■ **Task brief**:
Every line of the listing below needs to be reproduced exactly.

■ **Collected material**:
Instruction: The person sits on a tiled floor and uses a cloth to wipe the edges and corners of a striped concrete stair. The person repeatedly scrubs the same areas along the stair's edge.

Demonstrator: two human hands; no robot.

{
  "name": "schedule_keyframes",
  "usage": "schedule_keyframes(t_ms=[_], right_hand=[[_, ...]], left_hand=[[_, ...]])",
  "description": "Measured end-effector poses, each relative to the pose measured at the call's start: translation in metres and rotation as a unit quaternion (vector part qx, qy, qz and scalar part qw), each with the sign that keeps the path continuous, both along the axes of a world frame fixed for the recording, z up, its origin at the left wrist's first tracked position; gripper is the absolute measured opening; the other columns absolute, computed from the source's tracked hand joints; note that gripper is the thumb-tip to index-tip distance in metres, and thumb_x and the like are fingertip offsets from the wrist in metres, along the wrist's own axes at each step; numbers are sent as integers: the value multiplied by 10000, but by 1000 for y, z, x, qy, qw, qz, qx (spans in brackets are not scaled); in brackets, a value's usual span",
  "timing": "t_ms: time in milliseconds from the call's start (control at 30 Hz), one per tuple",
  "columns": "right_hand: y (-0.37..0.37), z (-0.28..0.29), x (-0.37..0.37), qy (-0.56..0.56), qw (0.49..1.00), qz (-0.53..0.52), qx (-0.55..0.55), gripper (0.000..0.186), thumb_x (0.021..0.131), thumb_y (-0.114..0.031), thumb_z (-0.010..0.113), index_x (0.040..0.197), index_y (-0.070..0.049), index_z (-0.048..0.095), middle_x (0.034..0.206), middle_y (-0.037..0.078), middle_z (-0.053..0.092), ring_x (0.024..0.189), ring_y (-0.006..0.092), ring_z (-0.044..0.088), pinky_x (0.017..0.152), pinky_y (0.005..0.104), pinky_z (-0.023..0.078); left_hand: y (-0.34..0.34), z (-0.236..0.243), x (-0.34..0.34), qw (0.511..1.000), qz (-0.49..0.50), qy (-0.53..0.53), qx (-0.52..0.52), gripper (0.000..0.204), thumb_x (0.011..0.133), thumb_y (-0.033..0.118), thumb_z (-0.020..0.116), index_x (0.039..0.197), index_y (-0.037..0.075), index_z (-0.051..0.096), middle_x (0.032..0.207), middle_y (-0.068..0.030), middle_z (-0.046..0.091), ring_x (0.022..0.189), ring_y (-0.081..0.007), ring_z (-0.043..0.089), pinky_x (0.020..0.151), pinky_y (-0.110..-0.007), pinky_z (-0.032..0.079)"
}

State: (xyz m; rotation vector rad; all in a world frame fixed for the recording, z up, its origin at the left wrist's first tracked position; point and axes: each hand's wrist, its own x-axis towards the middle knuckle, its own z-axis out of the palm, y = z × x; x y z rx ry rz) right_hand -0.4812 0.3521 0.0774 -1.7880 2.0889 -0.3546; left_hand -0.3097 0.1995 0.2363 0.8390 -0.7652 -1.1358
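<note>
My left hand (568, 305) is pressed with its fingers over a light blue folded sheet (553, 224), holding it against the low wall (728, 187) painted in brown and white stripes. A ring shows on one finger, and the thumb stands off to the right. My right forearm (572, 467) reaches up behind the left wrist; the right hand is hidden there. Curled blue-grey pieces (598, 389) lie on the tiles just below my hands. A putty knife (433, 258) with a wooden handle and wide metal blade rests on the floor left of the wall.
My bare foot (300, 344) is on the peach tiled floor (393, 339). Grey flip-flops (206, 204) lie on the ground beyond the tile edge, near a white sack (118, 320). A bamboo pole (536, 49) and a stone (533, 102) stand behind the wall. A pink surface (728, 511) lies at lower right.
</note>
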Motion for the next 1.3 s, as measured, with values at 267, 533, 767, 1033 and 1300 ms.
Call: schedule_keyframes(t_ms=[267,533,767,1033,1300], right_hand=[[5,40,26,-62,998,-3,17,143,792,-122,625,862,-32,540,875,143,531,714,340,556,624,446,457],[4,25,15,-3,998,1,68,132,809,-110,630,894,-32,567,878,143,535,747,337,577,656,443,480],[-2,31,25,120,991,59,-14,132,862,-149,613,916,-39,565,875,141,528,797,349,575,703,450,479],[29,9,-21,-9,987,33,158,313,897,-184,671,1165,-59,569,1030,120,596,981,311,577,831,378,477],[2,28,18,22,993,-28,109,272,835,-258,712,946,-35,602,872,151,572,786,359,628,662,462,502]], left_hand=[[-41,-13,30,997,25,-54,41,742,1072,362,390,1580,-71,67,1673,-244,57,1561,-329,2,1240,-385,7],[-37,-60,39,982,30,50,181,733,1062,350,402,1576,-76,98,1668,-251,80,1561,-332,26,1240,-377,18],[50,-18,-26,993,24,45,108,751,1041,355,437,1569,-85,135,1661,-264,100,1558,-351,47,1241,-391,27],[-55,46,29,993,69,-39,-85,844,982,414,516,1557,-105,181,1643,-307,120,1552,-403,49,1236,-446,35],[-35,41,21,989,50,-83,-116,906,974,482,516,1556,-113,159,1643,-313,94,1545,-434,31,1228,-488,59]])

■ **Result for this exercise**:
Instruction: The person sits on a tiled floor and uses a cloth to wipe the edges and corners of a striped concrete stair. The person repeatedly scrubs the same areas along the stair's edge.

Demonstrator: two human hands; no robot.

{
  "name": "schedule_keyframes",
  "usage": "schedule_keyframes(t_ms=[_], right_hand=[[_, ...]], left_hand=[[_, ...]])",
  "description": "Measured end-effector poses, each relative to the pose measured at the call's start: translation in metres and rotation as a unit quaternion (vector part qx, qy, qz and scalar part qw), each with the sign that keeps the path continuous, both along the axes of a world frame fixed for the recording, z up, its origin at the left wrist's first tracked position; gripper is the absolute measured opening; the other columns absolute, computed from the source's tracked hand joints; note that gripper is the thumb-tip to index-tip distance in metres, and thumb_x and the like are fingertip offsets from the wrist in metres, along the wrist's own axes at each step; numbers are sent as integers: the value multiplied by 10000, but by 1000 for y, z, x, qy, qw, qz, qx (spans in brackets are not scaled); in brackets, a value's usual span",
  "timing": "t_ms: time in milliseconds from the call's start (control at 30 Hz), one per tuple",
  "columns": "right_hand: y (-0.37..0.37), z (-0.28..0.29), x (-0.37..0.37), qy (-0.56..0.56), qw (0.49..1.00), qz (-0.53..0.52), qx (-0.55..0.55), gripper (0.000..0.186), thumb_x (0.021..0.131), thumb_y (-0.114..0.031), thumb_z (-0.010..0.113), index_x (0.040..0.197), index_y (-0.070..0.049), index_z (-0.048..0.095), middle_x (0.034..0.206), middle_y (-0.037..0.078), middle_z (-0.053..0.092), ring_x (0.024..0.189), ring_y (-0.006..0.092), ring_z (-0.044..0.088), pinky_x (0.017..0.152), pinky_y (0.005..0.104), pinky_z (-0.023..0.078); left_hand: y (-0.34..0.34), z (-0.236..0.243), x (-0.34..0.34), qw (0.511..1.000), qz (-0.49..0.50), qy (-0.53..0.53), qx (-0.52..0.52), gripper (0.000..0.204), thumb_x (0.011..0.133), thumb_y (-0.033..0.118), thumb_z (-0.020..0.116), index_x (0.039..0.197), index_y (-0.037..0.075), index_z (-0.051..0.096), middle_x (0.032..0.207), middle_y (-0.068..0.030), middle_z (-0.046..0.091), ring_x (0.022..0.189), ring_y (-0.081..0.007), ring_z (-0.043..0.089), pinky_x (0.020..0.151), pinky_y (-0.110..-0.007), pinky_z (-0.032..0.079)"
}

State: (xyz m; rotation vector rad; all in a world frame fixed for the recording, z up, its origin at the left wrist's first tracked position; point and axes: each hand's wrist, its own x-axis towards the middle knuckle, its own z-axis out of the palm, y = z × x; x y z rx ry rz) right_hand -0.4812 0.3521 0.0774 -1.7880 2.0889 -0.3546; left_hand -0.3097 0.1995 0.2363 0.8390 -0.7652 -1.1358
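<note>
My left hand (568, 305) is pressed with its fingers over a light blue folded sheet (553, 224), holding it against the low wall (728, 187) painted in brown and white stripes. A ring shows on one finger, and the thumb stands off to the right. My right forearm (572, 467) reaches up behind the left wrist; the right hand is hidden there. Curled blue-grey pieces (598, 389) lie on the tiles just below my hands. A putty knife (433, 258) with a wooden handle and wide metal blade rests on the floor left of the wall.
My bare foot (300, 344) is on the peach tiled floor (393, 339). Grey flip-flops (206, 204) lie on the ground beyond the tile edge, near a white sack (118, 320). A bamboo pole (536, 49) and a stone (533, 102) stand behind the wall. A pink surface (728, 511) lies at lower right.
</note>
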Motion for the next 1.3 s, as measured, with values at 267, 533, 767, 1033 and 1300 ms.
Call: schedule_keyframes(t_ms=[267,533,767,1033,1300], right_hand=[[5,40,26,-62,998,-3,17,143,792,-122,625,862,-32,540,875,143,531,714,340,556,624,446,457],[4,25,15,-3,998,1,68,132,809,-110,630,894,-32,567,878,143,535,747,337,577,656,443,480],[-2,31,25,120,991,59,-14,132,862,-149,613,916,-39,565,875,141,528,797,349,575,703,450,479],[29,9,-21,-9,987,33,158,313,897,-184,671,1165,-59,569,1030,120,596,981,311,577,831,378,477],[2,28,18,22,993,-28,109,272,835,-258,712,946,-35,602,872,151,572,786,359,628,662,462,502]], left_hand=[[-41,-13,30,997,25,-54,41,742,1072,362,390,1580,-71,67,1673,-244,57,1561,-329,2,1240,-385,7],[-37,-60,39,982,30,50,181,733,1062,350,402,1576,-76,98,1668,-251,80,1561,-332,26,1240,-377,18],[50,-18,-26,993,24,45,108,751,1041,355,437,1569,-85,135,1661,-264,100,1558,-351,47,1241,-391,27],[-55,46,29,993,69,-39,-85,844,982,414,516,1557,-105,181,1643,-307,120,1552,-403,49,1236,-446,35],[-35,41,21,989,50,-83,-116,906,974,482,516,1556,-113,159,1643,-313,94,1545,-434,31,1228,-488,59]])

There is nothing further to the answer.